By: Joe Hing Kwok Chu
Shingles are caused by reactivation of the chickenpox virus, varicella-zoster virus in the adults.
The virus multiples along the sensory nerves, usually outside the brain or the spinal cord. The virus can be harbored and propagated within the large flattened sensory root ganglion of the trigeminal nerve that lies within the skull and behind the orbit (bone cavity of the eye) also called gasserian ganglion emilunar ganglion, the intraoral mucosal surfaces innervated the second and third divisions of the trigeminal nerve may be involved.
The lesions of shingles are clustered vesicles, preceded by early symptoms of pain along the nerves. The lesions are mostly on one side of the body and stop at the midline. They are very painful. The oral vesicles typically rupture early to form shallow painful ulcerations. Fever, malaise, and inflammation of the lymph nodes accompany the mucosal and dermal lesions, which heal slowly and often with lingering pain.
Intraoral lesions of shingles are similar to those of other herpes virus infections, coxsackie virus infections, and of aphthae. Shingles can be differentiated from those other infections by the fact of continuous distribution of the lesions and severe pain.
When the eye division of the trigeminal nerve is infected, the cornea of the eye can be affected and affect the eye sight. When the face division of the trigeminal nerve (the seventh nerve of the brain) and the hearing division of the trigeminal nerve (the eighth nerve of the brain) are infected, it may cause paralysis of the face muscles, and hearing symptoms.
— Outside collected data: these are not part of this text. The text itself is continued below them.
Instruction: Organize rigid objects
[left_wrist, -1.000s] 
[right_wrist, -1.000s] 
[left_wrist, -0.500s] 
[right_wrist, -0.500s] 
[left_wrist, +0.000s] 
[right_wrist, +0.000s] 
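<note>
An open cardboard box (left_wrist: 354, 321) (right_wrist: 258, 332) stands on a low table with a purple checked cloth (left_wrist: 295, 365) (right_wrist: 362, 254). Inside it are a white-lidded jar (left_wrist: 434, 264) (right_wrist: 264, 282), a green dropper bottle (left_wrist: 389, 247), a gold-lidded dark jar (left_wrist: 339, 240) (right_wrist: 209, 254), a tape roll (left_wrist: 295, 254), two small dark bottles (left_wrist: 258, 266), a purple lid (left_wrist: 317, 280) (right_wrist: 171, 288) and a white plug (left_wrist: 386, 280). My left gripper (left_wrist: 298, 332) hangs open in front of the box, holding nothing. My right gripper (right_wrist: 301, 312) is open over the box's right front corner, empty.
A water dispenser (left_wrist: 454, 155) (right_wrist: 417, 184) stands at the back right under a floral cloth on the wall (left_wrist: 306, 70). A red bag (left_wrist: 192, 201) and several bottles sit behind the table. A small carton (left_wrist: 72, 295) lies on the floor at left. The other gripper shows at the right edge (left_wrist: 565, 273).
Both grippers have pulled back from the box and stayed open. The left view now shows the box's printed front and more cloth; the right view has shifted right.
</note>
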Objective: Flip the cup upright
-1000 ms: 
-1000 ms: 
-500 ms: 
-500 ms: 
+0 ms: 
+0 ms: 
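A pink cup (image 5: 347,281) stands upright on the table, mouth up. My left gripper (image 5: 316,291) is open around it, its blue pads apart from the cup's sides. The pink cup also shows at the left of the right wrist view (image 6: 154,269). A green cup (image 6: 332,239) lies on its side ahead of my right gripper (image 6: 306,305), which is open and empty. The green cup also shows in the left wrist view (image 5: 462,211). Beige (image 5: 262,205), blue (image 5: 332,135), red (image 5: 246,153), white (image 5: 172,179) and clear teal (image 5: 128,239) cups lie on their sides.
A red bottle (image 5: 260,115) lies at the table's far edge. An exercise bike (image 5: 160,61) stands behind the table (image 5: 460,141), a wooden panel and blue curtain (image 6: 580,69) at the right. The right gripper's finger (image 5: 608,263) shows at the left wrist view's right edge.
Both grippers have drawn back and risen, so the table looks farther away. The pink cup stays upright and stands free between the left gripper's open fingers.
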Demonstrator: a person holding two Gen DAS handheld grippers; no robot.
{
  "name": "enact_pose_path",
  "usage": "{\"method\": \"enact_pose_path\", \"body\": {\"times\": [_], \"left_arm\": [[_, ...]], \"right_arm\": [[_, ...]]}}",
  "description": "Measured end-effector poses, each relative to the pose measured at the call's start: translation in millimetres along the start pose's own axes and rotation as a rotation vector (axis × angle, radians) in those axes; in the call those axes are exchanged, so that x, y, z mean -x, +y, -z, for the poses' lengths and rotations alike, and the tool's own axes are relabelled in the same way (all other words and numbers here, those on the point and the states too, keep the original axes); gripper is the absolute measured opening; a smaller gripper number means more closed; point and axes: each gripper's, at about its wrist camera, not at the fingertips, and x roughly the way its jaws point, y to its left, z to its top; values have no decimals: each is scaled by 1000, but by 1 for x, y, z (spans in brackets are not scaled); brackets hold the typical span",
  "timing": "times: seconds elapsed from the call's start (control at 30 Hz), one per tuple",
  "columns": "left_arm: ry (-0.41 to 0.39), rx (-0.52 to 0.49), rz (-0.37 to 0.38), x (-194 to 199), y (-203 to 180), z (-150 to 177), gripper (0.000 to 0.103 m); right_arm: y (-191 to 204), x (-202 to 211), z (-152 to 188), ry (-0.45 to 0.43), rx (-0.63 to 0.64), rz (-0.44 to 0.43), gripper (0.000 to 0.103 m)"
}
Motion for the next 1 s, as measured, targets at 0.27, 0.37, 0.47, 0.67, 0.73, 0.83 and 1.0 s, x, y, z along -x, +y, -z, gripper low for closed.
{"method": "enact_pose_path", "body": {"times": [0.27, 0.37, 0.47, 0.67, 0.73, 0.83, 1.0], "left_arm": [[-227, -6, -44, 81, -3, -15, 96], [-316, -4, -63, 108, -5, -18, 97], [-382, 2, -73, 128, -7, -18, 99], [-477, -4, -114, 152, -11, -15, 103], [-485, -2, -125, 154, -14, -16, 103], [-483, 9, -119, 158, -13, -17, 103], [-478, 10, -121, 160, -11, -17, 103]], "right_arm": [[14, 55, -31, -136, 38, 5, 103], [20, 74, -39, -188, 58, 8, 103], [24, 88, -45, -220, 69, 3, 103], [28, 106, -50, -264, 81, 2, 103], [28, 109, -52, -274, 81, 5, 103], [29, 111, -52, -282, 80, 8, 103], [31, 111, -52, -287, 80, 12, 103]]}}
When the sacrum (S3 neuron) is affected it can cause neurotic bladder with urination difficulty or anuresis (retention of urine in the bladder) but prognosis is good.
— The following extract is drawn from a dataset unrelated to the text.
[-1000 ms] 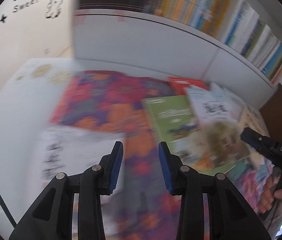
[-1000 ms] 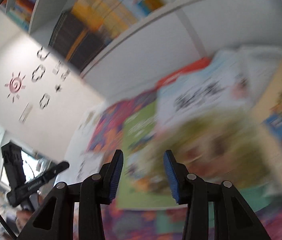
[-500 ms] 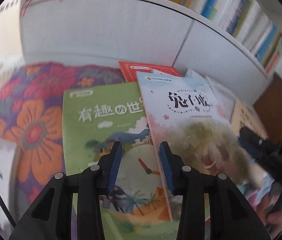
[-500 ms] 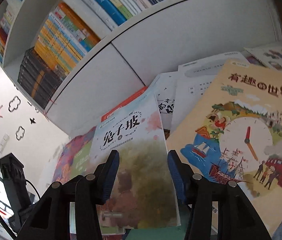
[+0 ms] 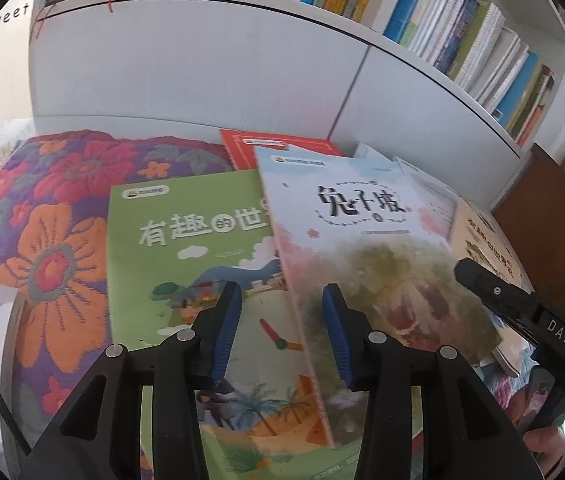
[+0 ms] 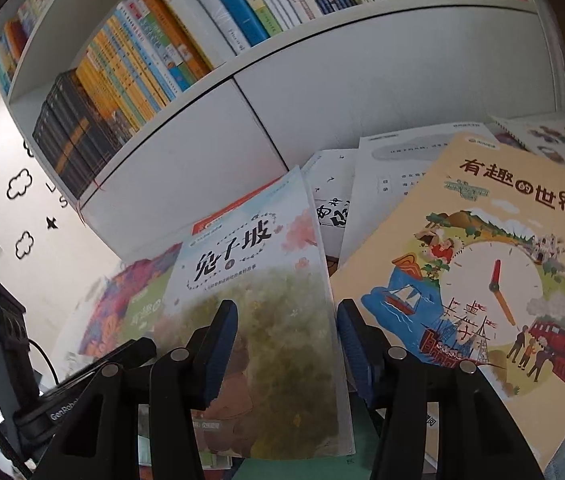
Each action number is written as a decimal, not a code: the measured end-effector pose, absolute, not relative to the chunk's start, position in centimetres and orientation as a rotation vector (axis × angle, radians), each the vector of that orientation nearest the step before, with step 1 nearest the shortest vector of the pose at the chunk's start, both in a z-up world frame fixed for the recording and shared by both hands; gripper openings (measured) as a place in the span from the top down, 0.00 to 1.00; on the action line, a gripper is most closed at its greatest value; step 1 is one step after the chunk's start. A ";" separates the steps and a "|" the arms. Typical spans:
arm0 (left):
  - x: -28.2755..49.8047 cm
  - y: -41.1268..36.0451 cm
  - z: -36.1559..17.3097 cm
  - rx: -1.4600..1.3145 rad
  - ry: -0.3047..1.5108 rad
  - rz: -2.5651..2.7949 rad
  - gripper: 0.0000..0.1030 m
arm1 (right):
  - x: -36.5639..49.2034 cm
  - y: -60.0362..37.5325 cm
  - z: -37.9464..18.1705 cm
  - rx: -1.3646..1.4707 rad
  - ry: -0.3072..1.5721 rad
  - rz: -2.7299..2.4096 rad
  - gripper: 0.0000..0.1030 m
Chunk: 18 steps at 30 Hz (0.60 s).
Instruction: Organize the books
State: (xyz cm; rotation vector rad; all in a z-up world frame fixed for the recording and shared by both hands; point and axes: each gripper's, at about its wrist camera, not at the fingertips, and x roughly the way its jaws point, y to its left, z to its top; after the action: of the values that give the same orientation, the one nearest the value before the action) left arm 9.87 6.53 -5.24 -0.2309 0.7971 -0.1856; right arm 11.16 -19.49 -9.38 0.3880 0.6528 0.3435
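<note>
Several books lie overlapping on a floral quilt (image 5: 50,240). A pale book with a pink and olive cover (image 5: 362,248) rests partly on a green book (image 5: 186,264). My left gripper (image 5: 278,328) hovers open over the pale book's left edge, pads clear of it. In the right wrist view the same pale book (image 6: 258,280) lies under my open right gripper (image 6: 286,340), which straddles its right edge. A cream book with a clock picture (image 6: 482,264) lies to the right. One right gripper finger (image 5: 494,292) shows at the left wrist view's right side.
A red book (image 5: 282,146) and white worksheets (image 6: 386,168) lie behind the pile. A white cabinet front (image 5: 202,64) with a filled bookshelf (image 5: 462,32) stands right behind. Brown wooden furniture (image 5: 542,208) is at the right. A hand (image 5: 538,440) shows at the lower right.
My left gripper has swung right and down, from the quilt and papers to the green and pale books. The right wrist view dipped onto the pale book; both blurs have cleared.
</note>
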 end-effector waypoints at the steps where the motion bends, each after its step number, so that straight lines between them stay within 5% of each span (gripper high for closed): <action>1: 9.8 6.4 -5.3 -0.222 0.795 -0.183 0.62 | 11.2 -19.4 -9.4 0.385 0.654 0.348 0.51; 18: 10.1 6.1 -5.2 -0.228 0.820 -0.194 0.62 | 10.9 -17.4 -9.3 0.305 0.668 0.386 0.48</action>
State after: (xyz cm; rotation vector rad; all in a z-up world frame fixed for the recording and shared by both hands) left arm 10.08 6.13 -5.22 -0.2284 0.8200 -0.1940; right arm 10.86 -17.42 -9.29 0.3047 0.6677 0.3857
Sometimes there are cases of bleeding and gangrenes that often result in scare tissues.
Infections on both sides of the body rarely happen. Recurring of infections are also uncommon.
There is no effective therapy in modern medicine. Usually the therapy is mainly aiming at addressing symptoms as they show up, like pain management, and preventing secondary infections. In recent years, anti viral drug are being used e.g. Aciclovir (Zovirax) and Ftiloxazone (6133, Phthiobuzone, Ftibamzone). Localized ultra violet light and low intensity laser beams are also being used. Steroids have also been suggested for short term use to prevent neuralgia after shingles are gone.
The combined therapy of Western and Traditional Chinese herb therapy is favored in China and is much more effective than just using the modern (western) therapy alone.